You're generally expected to use the @key annotation for customizing things for now; overriding annotate works too I guess, but it's a bit more advanced a use case

https://github.com/com-lihaoyi/upickle/issues/527 is meant to make what you're trying to do the default

plokhotnyuk commented 4 months ago

@nafg Here is an example of more efficient extraction of class names.

nafg commented 4 months ago

@nafg Here is an example of more efficient extraction of class names.

How is it more efficient? You mean using lastIndex and substring is more performant than split and last?

It's also more robust but neither matter for my use case. But it seems like you agree that overriding annotate is the current way to do it, which is the relevant question.

nafg commented 4 months ago

You're generally expected to use the @key annotation for customizing things for now

But as you know that doesn't do the same thing.

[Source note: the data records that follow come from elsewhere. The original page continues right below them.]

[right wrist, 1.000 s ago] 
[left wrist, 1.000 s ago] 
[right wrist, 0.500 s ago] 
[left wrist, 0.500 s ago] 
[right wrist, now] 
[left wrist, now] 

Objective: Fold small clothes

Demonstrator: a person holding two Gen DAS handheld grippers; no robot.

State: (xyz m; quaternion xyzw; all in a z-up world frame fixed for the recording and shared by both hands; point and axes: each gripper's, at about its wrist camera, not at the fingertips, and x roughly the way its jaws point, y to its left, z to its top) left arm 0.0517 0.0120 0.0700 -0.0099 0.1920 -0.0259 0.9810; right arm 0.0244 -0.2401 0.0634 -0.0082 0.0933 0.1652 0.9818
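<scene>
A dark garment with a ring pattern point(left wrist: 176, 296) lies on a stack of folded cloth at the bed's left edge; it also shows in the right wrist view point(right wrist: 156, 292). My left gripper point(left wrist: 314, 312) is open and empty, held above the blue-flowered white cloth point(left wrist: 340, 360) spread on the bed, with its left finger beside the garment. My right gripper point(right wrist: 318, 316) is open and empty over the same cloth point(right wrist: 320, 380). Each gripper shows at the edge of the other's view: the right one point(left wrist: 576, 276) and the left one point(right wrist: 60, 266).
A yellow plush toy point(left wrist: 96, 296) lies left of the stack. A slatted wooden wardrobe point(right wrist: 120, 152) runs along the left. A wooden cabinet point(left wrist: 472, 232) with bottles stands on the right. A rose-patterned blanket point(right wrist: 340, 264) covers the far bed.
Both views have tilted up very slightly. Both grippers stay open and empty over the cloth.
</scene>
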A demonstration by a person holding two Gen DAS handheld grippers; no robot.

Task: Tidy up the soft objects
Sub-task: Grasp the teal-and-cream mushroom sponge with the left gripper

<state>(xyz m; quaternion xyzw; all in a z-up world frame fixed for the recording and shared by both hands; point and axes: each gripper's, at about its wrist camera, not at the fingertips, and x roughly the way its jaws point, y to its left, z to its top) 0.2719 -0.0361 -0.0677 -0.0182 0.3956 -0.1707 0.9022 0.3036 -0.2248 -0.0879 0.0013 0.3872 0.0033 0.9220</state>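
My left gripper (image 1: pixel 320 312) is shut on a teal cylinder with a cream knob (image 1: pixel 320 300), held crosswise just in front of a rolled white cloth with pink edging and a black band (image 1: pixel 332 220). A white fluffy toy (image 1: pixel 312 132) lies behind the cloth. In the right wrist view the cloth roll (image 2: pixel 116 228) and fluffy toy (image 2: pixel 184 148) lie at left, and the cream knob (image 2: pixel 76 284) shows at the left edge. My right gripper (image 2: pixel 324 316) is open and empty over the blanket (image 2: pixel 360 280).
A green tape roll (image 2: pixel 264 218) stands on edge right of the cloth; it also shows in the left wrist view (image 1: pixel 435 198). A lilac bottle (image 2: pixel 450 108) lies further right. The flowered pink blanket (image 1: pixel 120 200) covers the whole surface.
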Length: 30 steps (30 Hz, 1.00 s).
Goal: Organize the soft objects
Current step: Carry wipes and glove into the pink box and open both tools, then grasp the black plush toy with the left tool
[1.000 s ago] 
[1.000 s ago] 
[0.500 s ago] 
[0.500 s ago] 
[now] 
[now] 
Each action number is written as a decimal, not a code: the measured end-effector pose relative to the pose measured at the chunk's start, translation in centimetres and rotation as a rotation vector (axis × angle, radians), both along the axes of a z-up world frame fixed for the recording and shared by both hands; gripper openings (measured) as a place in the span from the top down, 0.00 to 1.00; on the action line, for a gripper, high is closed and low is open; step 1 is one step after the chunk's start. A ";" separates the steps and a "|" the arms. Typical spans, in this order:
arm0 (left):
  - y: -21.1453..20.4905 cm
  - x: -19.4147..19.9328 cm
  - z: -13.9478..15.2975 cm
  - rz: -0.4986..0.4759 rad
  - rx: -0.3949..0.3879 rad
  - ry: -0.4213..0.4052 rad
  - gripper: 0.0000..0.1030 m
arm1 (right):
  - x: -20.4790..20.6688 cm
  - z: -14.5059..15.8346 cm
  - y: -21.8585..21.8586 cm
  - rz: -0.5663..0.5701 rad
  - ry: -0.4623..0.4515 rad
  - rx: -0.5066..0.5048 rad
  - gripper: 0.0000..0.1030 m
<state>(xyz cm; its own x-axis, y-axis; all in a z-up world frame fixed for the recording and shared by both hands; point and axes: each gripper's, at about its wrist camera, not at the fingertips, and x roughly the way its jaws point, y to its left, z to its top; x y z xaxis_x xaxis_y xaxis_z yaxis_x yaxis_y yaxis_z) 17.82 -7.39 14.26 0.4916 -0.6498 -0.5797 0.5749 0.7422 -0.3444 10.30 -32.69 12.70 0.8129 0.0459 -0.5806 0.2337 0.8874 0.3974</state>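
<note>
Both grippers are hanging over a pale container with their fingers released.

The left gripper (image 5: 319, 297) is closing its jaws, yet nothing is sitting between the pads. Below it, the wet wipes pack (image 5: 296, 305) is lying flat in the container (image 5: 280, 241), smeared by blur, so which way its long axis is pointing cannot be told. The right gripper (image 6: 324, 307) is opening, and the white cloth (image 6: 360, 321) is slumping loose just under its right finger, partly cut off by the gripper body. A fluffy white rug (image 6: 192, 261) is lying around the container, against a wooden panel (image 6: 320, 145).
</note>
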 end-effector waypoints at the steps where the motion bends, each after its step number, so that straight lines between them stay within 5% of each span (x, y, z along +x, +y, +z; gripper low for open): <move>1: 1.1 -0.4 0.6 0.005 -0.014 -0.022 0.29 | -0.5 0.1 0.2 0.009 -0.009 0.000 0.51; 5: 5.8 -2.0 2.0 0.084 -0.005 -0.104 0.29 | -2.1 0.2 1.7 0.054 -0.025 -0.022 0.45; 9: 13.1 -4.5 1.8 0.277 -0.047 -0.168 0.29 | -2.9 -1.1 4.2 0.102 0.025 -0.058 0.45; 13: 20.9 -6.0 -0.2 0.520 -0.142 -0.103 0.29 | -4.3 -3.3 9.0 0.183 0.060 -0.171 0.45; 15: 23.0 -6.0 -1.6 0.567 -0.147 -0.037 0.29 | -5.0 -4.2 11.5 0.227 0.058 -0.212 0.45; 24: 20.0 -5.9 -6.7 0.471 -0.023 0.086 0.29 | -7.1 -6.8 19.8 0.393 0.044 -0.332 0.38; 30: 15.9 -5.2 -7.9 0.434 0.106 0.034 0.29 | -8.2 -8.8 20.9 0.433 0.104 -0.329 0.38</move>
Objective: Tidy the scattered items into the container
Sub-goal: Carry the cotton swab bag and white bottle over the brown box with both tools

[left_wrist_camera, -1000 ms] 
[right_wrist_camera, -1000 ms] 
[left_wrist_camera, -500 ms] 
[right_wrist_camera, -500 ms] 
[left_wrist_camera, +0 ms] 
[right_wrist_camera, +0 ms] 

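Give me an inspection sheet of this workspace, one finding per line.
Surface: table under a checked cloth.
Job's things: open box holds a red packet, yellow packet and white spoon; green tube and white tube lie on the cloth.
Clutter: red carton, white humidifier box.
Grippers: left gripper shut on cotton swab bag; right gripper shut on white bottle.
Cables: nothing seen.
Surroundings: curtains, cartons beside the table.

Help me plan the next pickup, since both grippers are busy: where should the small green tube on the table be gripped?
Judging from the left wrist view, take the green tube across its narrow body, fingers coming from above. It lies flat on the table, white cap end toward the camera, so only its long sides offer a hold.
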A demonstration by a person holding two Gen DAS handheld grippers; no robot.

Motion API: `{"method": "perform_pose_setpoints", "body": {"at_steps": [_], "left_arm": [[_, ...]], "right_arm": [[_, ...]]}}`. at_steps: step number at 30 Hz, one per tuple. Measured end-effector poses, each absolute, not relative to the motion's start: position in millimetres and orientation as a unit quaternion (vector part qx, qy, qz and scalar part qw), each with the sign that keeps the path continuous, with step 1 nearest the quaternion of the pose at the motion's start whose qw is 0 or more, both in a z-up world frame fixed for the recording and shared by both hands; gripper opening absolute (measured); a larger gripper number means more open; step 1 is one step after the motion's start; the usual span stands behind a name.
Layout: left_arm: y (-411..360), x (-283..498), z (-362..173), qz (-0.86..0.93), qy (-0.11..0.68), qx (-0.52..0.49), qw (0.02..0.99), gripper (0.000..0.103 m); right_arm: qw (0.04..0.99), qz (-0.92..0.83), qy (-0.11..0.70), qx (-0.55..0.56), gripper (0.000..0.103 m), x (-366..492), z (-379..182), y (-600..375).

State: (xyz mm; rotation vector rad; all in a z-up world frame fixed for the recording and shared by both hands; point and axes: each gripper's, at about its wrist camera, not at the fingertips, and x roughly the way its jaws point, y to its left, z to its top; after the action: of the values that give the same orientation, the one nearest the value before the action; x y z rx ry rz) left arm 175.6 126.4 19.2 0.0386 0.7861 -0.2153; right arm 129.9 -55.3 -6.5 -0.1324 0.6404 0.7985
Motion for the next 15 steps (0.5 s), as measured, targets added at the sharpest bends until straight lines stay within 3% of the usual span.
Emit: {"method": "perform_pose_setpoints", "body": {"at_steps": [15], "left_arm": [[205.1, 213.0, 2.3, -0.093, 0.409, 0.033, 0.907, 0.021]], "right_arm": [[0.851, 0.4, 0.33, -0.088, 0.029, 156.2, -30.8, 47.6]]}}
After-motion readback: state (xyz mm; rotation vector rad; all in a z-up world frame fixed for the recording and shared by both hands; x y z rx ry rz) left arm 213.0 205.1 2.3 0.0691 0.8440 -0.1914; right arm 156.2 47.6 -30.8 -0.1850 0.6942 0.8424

mrdziuban commented 4 months ago

I also was curious how to do this and ended up overriding taggedWrite instead of annotate. It only has one variant so it's a bit less verbose IMO

override def taggedWrite[T, R](w: ObjectWriter[T], tagKey: String, tagValue: String, out: Visitor[?, R], v: T): R =
  super.taggedWrite(w, tagKey, tagValue.split('.').last, out, v)
nafg commented 4 months ago

And for reading? If you only care about writing it's one override either way, but in your case it involves other concerns too

mrdziuban commented 4 months ago

Ah yeah good point, I do indeed only care about writing

lihaoyi commented 4 months ago

Pretty sure this is covered by the documentation on https://com-lihaoyi.github.io/upickle/#CustomConfiguration? It discusses objectTypeKeyReadMap and objectTypeKeyWriteMap, which should be usable to transform the $type value

nafg commented 4 months ago

Indeed, I suppose then that that is the correct way to do it.

However it's not clear from the docs that that's what that does. In fact, when I was trying to figure this out I searched the docs, and I even saw that section (in fact I use a modified SnakePickle in this same codebase), but I didn't realize that this was a solution to the problem I was searching for.